Application of the Reinforcement Theory concepts and the steps of the Behavior Modification Model for Reinforcement (2006), worked to successfully increase credit card applications and employee motivation in this case study. 

By using Behavior Modification Model concepts, the Altoona Sears was able to become number one in credit card applications.  Step 1 of the model says to specify the desired behavior as objectively as possible.  Application of step one is evidenced by the two meetings that management held to address the issue of low credit card applications.  Initially, he stated how important credit card applications were to the company.  He then stated his desire to be the store with the most credit card applications.  After the meeting, credit card applications went up slightly, but soon after were back down to the normal low.  This shows a flawed reward system was in place which resulted in low employee motivation to solicit credit card applications, so he started over.  This flawed system can be directly related to extinction, as the manager failed to recognize the employee's desirable behavior (raising credit card applications) with any tangible reward system that the employees would find motivating.  This example of extinction can be tied into the law of effect, as their initial raising of credit card applications did nothing to elicit a pleasant outcome for the employees; therefore their extra efforts were abandoned. 

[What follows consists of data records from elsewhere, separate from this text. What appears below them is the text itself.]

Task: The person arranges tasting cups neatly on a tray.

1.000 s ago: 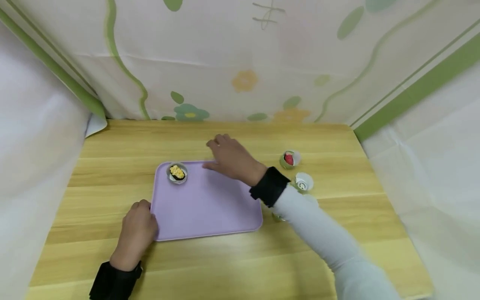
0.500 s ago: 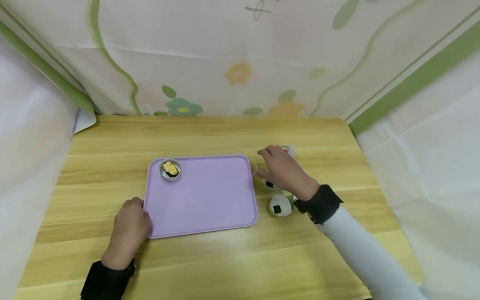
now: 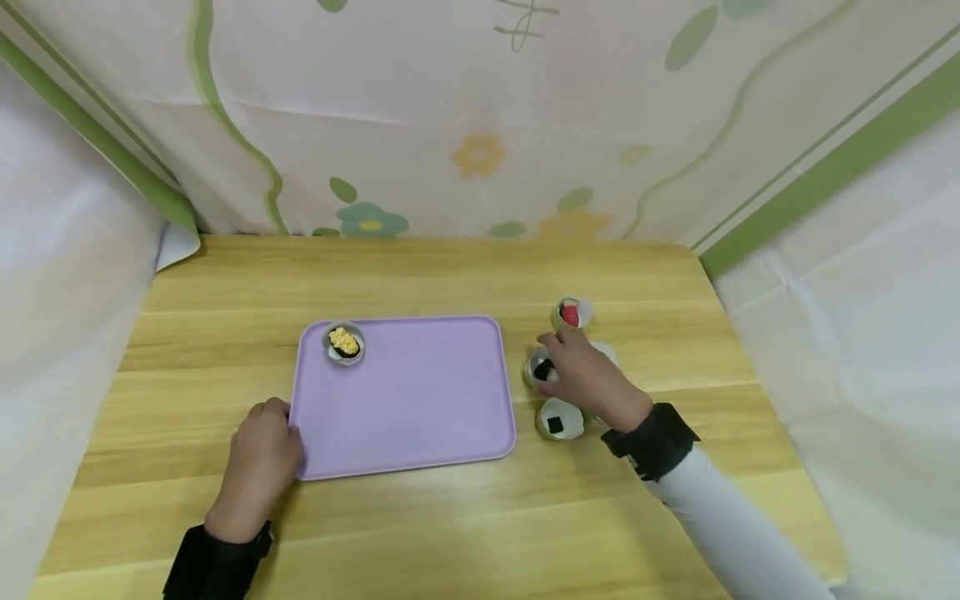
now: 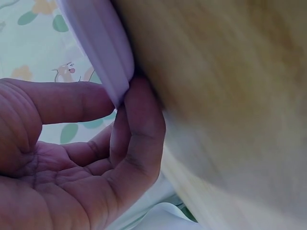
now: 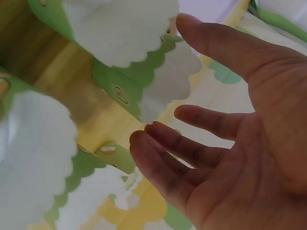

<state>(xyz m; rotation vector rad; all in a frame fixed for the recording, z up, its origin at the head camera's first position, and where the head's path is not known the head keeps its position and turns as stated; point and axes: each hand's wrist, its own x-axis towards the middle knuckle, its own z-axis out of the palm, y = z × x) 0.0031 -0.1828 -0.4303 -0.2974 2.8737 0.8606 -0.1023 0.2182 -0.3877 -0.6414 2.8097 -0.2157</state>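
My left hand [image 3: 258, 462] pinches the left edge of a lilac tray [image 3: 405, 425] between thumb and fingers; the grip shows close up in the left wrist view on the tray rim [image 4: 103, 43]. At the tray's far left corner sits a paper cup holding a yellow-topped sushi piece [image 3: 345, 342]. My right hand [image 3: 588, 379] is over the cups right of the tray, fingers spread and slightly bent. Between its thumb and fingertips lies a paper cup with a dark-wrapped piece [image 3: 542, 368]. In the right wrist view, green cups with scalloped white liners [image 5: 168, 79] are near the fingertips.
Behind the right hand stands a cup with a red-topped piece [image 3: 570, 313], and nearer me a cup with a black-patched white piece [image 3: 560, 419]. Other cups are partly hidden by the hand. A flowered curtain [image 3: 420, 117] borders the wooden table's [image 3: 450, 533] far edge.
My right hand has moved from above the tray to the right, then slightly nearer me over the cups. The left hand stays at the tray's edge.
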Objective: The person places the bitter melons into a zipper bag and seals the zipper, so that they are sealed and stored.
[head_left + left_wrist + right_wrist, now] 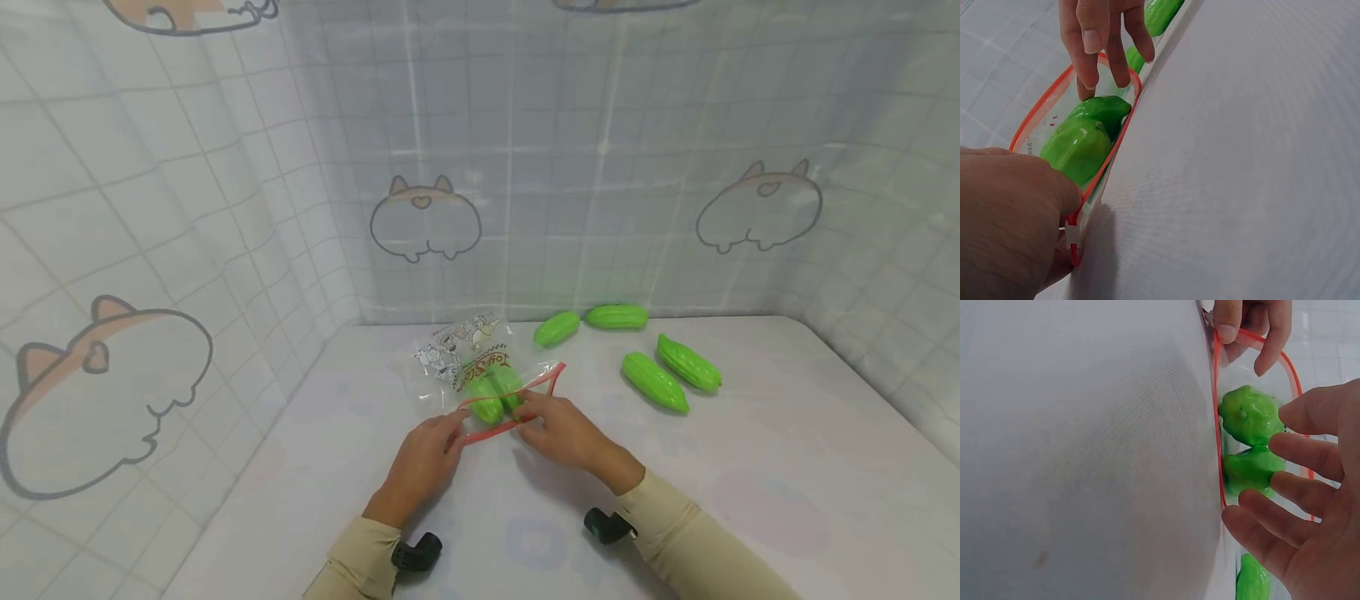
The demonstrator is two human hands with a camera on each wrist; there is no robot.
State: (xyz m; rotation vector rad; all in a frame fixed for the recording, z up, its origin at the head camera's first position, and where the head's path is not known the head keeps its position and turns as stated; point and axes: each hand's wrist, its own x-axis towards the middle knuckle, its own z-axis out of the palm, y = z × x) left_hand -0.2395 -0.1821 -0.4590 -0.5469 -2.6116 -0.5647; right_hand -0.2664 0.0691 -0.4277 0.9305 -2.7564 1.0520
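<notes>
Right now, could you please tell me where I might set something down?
The table is bare between the left wall and the left hand, and between the right sleeve and two nearer loose gourds. It is crowded at the open bag, with the right hand and two bagged gourds; two farther gourds lie at the back.

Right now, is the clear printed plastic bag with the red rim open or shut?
The bag is open: its red rim gapes in both wrist views, showing two shiny, bumpy green vegetables inside.
</notes>
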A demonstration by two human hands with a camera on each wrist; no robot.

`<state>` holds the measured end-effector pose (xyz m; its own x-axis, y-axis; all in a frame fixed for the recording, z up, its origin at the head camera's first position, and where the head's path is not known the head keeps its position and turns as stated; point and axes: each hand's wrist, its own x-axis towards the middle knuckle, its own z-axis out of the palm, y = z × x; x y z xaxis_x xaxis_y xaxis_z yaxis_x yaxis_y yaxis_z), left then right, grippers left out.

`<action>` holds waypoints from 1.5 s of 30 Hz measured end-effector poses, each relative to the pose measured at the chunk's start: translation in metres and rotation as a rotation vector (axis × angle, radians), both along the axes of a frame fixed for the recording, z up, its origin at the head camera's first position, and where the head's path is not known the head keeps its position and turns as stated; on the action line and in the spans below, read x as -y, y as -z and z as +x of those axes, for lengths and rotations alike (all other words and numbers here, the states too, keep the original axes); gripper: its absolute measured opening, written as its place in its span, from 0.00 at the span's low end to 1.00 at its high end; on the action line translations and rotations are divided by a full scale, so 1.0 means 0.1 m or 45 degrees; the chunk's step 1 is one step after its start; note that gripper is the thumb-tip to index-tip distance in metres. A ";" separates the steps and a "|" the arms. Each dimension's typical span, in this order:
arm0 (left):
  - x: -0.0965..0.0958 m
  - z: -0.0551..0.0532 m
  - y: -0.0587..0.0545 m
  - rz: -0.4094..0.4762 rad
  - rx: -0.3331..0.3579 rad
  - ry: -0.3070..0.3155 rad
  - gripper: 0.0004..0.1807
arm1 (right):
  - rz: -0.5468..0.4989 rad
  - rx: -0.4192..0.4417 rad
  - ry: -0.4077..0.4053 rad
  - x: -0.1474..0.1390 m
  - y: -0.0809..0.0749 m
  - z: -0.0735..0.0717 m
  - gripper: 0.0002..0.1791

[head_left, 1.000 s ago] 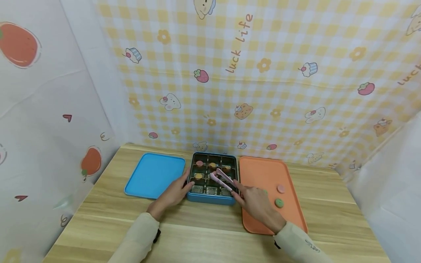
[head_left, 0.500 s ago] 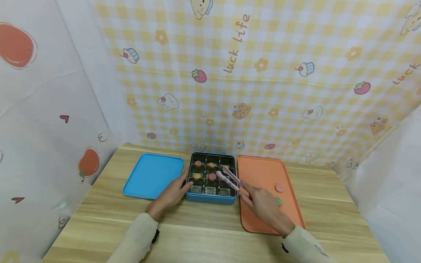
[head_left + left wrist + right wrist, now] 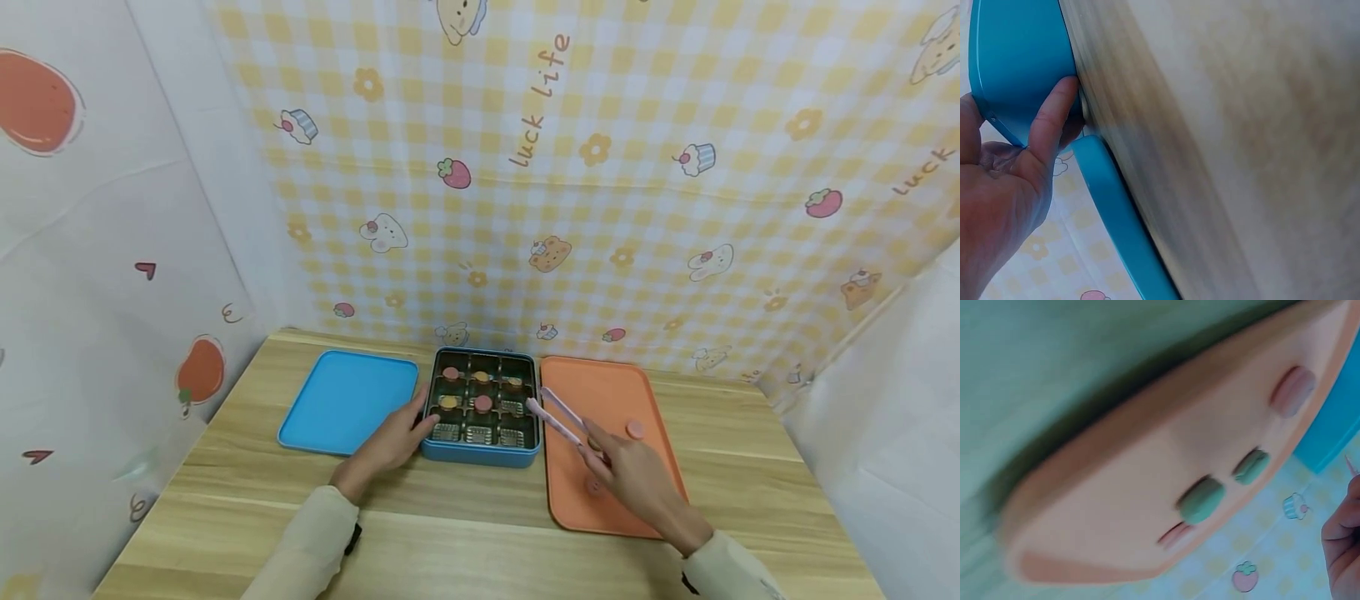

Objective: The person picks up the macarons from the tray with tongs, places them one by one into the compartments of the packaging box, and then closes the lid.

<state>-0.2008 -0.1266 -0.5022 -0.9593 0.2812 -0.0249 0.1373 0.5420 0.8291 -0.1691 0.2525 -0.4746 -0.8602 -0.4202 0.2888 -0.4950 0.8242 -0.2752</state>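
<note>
My left hand holds the near left corner of a blue tin, thumb at the rim and fingers along its side. Inside, a divided insert bears several macarons: a pink macaron in the middle cell, a yellow macaron left of it, three more along the back row. Pink tongs are gripped in my right hand, over the orange tray. Their tips stand apart near the tin's right rim, nothing between them. The right wrist view shows a green macaron and a pink macaron on the tray.
A flat blue lid lies left of the tin on the wooden table. A yellow checked cloth hangs right behind the tin and tray. The right forearm crosses the tray's near right edge.
The tongs have drawn back to the right, out of the tin, with my right hand. A pink macaron now shows uncovered in the middle cell. My left hand keeps its hold on the tin.
</note>
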 end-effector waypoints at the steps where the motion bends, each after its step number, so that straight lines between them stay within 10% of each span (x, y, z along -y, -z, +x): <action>1: 0.00 0.00 0.00 0.005 0.005 0.000 0.37 | 0.002 -0.005 -0.006 -0.04 0.01 0.01 0.26; 19: 0.01 0.01 0.00 0.003 0.014 0.000 0.37 | 0.102 -0.083 0.025 -0.66 0.12 0.27 0.25; 45: 0.00 0.00 -0.01 -0.001 0.012 0.015 0.37 | 0.144 0.000 0.122 -0.83 0.24 0.31 0.23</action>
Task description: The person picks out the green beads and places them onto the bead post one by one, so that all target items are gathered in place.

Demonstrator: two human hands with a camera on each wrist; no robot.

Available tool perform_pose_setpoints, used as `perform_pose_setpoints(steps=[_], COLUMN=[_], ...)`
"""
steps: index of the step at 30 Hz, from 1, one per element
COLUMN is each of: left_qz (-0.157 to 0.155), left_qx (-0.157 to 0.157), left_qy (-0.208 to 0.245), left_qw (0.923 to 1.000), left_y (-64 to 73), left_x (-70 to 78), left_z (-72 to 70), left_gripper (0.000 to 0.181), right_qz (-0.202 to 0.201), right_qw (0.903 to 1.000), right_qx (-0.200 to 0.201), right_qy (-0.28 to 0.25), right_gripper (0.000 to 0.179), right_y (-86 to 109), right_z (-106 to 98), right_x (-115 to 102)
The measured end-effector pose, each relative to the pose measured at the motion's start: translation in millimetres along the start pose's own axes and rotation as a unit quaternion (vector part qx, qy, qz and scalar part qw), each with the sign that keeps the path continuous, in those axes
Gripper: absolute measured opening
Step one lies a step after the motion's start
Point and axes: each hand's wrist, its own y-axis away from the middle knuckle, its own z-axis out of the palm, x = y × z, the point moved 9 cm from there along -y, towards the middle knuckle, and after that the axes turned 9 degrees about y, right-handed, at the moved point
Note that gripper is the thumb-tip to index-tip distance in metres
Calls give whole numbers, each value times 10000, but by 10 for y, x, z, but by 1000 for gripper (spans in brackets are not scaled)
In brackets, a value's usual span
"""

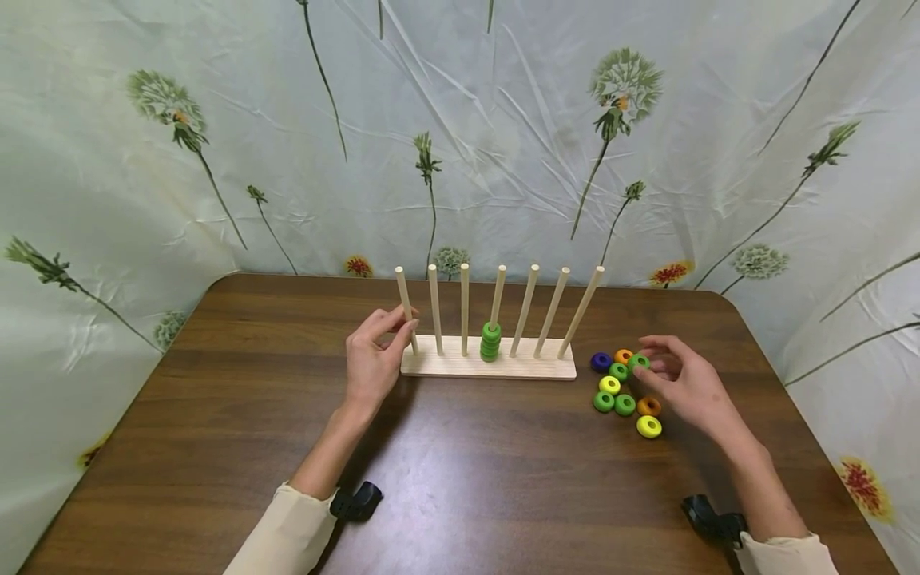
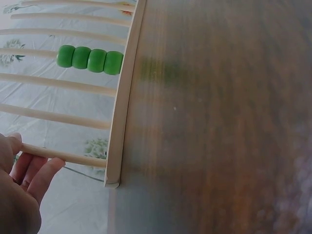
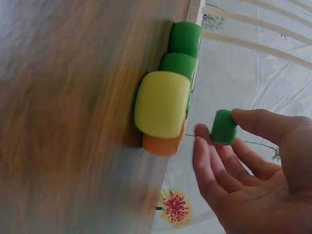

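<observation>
By the person, cream-coloured sleeves (image 1: 287,531) are worn on both arms, and at each wrist a black device (image 1: 357,502) is fastened.

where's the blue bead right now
In the head view, the blue bead lies right of the rack, beside an orange bead and a green bead.

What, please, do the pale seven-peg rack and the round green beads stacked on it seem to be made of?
The pale seven-peg rack looks like bare, matte wood, showing faint grain lines. The round green beads look smooth and slightly glossy, with soft highlights: probably painted wood, though possibly plastic.
</observation>
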Motion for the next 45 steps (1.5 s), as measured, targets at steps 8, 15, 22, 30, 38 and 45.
perform_pose_setpoints(steps=[8, 15, 22, 30, 38, 45], left_qz=[13, -99, -104, -99, -135, -147], left_qx=[13, -21, -28, -26, -53, -61], left_qy=[32, 144, 158, 194, 174, 197], left_qw=[10000, 9998, 9998, 9998, 9997, 9997], left_y=[3, 5, 8, 6, 6, 7], left_x=[7, -17, -28, -20, -23, -28], left_z=[-10, -3, 0, -1, 1, 2], left_gripper=[17, 17, 17, 17, 17, 16], right_qz=[-348, -476, -386, -682, -942, -996], right_qw=[9973, 9953, 9951, 9914, 9842, 9841], right_qx=[572, 698, 640, 773, 827, 820], right_qy=[-294, -465, -654, -805, -1250, -1225], right_gripper=[39, 36, 37, 38, 37, 36], right_y=[-25, -57, -52, -48, -68, -69], right_z=[-76, -112, -102, -136, -149, -157], right_x=[-138, -267, -358, -525, -674, -781])
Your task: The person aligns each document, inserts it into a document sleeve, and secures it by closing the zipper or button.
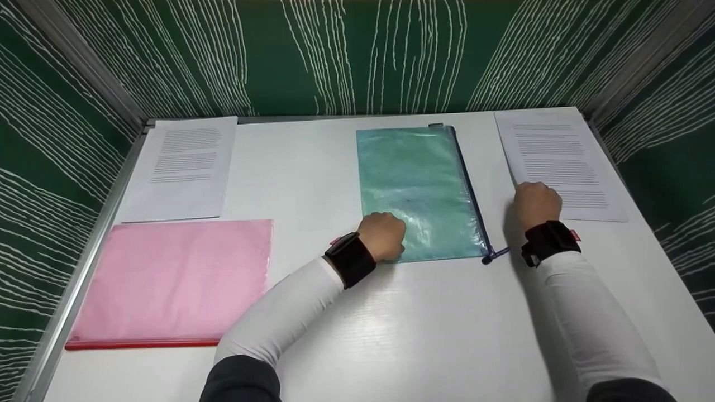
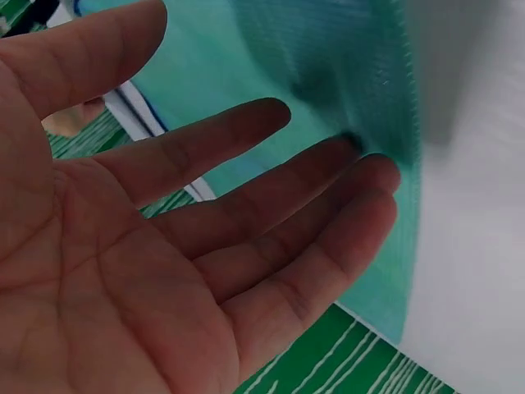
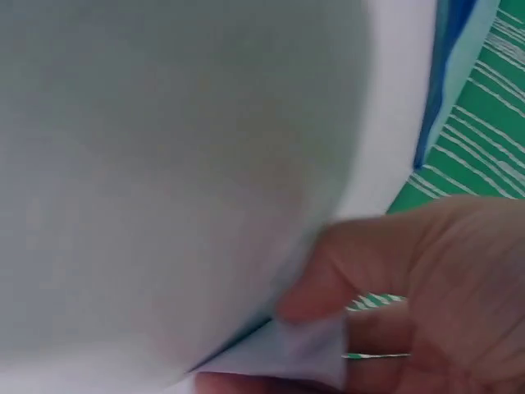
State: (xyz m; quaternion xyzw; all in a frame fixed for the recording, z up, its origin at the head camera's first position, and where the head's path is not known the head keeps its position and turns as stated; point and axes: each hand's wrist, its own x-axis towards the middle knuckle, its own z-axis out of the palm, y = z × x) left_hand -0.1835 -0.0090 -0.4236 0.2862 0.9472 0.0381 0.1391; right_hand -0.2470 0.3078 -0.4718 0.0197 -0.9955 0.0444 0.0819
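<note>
Left hand [image 1: 382,237] has fingers loosely extended, gripping nothing, at near-left corner of teal zip pouch [image 1: 416,184]; contact unclear. Right hand [image 1: 538,205] pinches edge of printed sheets [image 1: 558,162], which lie mostly beyond it. Teal zip pouch lies between and beyond both hands. Pink zip pouch [image 1: 184,273] and second paper stack [image 1: 184,167] sit left of left hand

The left arm [image 1: 293,310] slants forward and rightward, its left hand [image 1: 382,237] loosely extended, thumb apart, while the right arm [image 1: 595,318] reaches forward, its right hand [image 1: 537,206] pinching.
</note>
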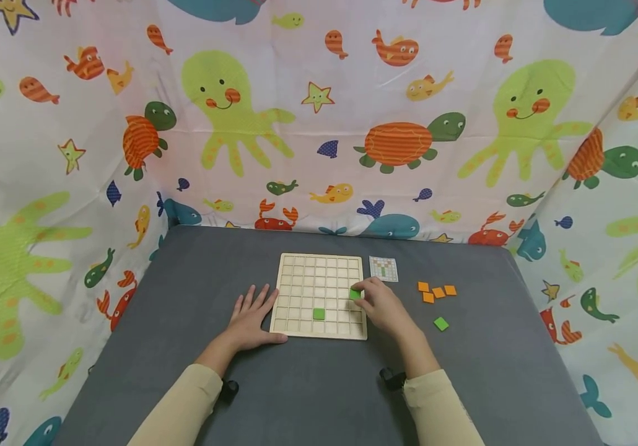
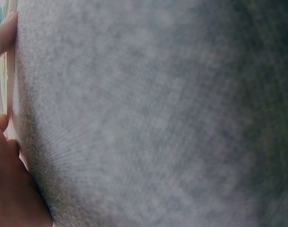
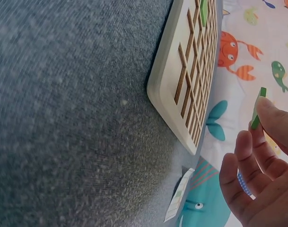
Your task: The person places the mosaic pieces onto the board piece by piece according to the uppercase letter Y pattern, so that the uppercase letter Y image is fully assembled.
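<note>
A wooden grid board (image 1: 297, 297) with square cells lies on the grey table, one green square tile (image 1: 319, 314) sitting in a cell of its lower part. My right hand (image 1: 384, 305) pinches another green tile (image 3: 258, 111) between thumb and fingertip, held above the board's right side. In the right wrist view that tile is apart from the board. Fingers spread, my left hand (image 1: 249, 322) rests at the board's left edge, its thumb along the near left corner. The left wrist view shows mostly cloth, with parts of the left hand (image 2: 9, 179) at its left border.
A small printed pattern card (image 1: 383, 269) lies just past the board's upper right corner. Several orange tiles (image 1: 428, 298) are grouped right of the right hand, with a loose green tile (image 1: 441, 323) nearer. A sea-animal curtain (image 1: 297, 186) surrounds the table's back and sides.
</note>
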Motion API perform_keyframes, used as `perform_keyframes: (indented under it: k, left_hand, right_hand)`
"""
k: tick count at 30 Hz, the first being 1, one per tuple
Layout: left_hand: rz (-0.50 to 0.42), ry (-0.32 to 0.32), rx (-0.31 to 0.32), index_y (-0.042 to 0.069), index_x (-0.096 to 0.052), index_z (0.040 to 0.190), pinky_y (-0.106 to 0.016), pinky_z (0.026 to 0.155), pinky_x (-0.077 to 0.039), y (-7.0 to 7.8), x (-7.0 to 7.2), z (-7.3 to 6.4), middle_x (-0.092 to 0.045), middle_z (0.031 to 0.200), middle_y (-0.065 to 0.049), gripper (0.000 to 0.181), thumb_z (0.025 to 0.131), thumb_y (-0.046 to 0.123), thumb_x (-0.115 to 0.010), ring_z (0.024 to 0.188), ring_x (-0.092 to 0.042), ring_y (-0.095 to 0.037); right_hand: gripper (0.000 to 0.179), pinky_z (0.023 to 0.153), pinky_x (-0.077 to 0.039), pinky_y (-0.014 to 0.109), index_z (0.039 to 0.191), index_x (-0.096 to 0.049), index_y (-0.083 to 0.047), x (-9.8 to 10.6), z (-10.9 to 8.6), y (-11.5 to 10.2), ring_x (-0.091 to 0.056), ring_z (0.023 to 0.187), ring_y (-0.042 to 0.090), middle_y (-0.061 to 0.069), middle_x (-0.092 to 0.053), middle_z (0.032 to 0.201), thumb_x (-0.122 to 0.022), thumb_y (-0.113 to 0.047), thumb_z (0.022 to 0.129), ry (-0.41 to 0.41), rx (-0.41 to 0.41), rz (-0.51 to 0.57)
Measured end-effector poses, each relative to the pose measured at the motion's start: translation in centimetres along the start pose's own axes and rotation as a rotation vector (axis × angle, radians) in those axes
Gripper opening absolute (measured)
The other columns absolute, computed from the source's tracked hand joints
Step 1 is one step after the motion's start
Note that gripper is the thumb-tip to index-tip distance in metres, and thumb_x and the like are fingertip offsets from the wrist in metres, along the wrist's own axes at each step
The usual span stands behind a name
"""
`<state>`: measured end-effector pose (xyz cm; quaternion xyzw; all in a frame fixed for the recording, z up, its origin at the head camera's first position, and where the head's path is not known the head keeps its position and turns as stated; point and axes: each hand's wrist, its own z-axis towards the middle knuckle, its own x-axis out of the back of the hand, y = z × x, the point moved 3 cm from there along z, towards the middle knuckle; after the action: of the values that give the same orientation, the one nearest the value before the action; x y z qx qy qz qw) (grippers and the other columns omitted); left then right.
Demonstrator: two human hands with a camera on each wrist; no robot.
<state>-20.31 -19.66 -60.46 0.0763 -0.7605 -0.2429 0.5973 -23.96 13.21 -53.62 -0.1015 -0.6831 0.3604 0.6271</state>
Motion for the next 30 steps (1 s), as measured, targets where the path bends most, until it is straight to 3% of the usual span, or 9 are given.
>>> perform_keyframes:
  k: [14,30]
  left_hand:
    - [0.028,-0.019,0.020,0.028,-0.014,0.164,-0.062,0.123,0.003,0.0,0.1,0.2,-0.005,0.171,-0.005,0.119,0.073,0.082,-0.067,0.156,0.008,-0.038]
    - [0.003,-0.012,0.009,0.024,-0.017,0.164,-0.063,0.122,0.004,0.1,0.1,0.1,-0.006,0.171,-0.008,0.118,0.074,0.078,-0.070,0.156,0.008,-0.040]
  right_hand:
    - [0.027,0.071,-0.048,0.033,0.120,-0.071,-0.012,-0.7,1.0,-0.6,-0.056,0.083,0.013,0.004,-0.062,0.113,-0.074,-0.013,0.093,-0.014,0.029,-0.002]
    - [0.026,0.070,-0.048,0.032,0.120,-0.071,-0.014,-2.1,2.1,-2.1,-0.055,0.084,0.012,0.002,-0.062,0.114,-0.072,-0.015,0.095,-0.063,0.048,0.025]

 Steve Kerr, former chief learning officer believes, defining performance and making your definition operational is the starting point.  Anything you would like your staff to do can be done and rewarded, as well as measured, if there is an operational definition to make goals and priorities actionable (Schacter, 2009). 

During the next meeting, the manager showed the goal orientation of the company by clearly stating the importance and benefit of opening new credit card accounts. This time he directed his attention away from the company benefits and focused on the employees. The goal was to ask each customer to open a Sears credit card account; an employee would receive a $2 bonus per application provided they achieved at least 5 applications a month.

Step 2 of the model, measured the incidence of desired behavior by fixed interval schedule.   By setting the fixed interval schedule of ninety days to count the applications for compliance with the new system, the manager was able to observe the employees, and gather evidence in order to accurately apply reward or punishment. 

Step 3 of the model, behavioral consequences are then provided that reinforce desired behavior.   Here we see how implementing the reinforcement theory resolved the issues.  Positive reinforcement increased the frequency of desired behavior by presenting the employees with a monetary bonus, recognition, and gift card rewards.  Positive punishment was used for those employees that were unable to meet the requirements of the new system. The undesired behavior was addressed and reduced by introducing new stimuli in the form of extra training, suspension, or termination.  Only a few employees fell below the five applications per month minimum, and they successfully completed the extra training.  After completing training, employee’s credit card applications rose to above the minimum. Suspension and termination never had to be used since training was always an effective way to correct employee’s poor credit card applications.  In this case, the fixed interval schedule successfully gave the staff a timeline to be consistent with. 

Step 4 of the model, determining the effectiveness of the program by systematically assessing behavioral change, is shown in the increase of credit card applications at the Altoona Sears.  End results show techniques were effective. 

The Altoona store was successful at achieving their goal and became number one in credit card applications in the State of Pennsylvania, after employing methods of the Reinforcement Theory.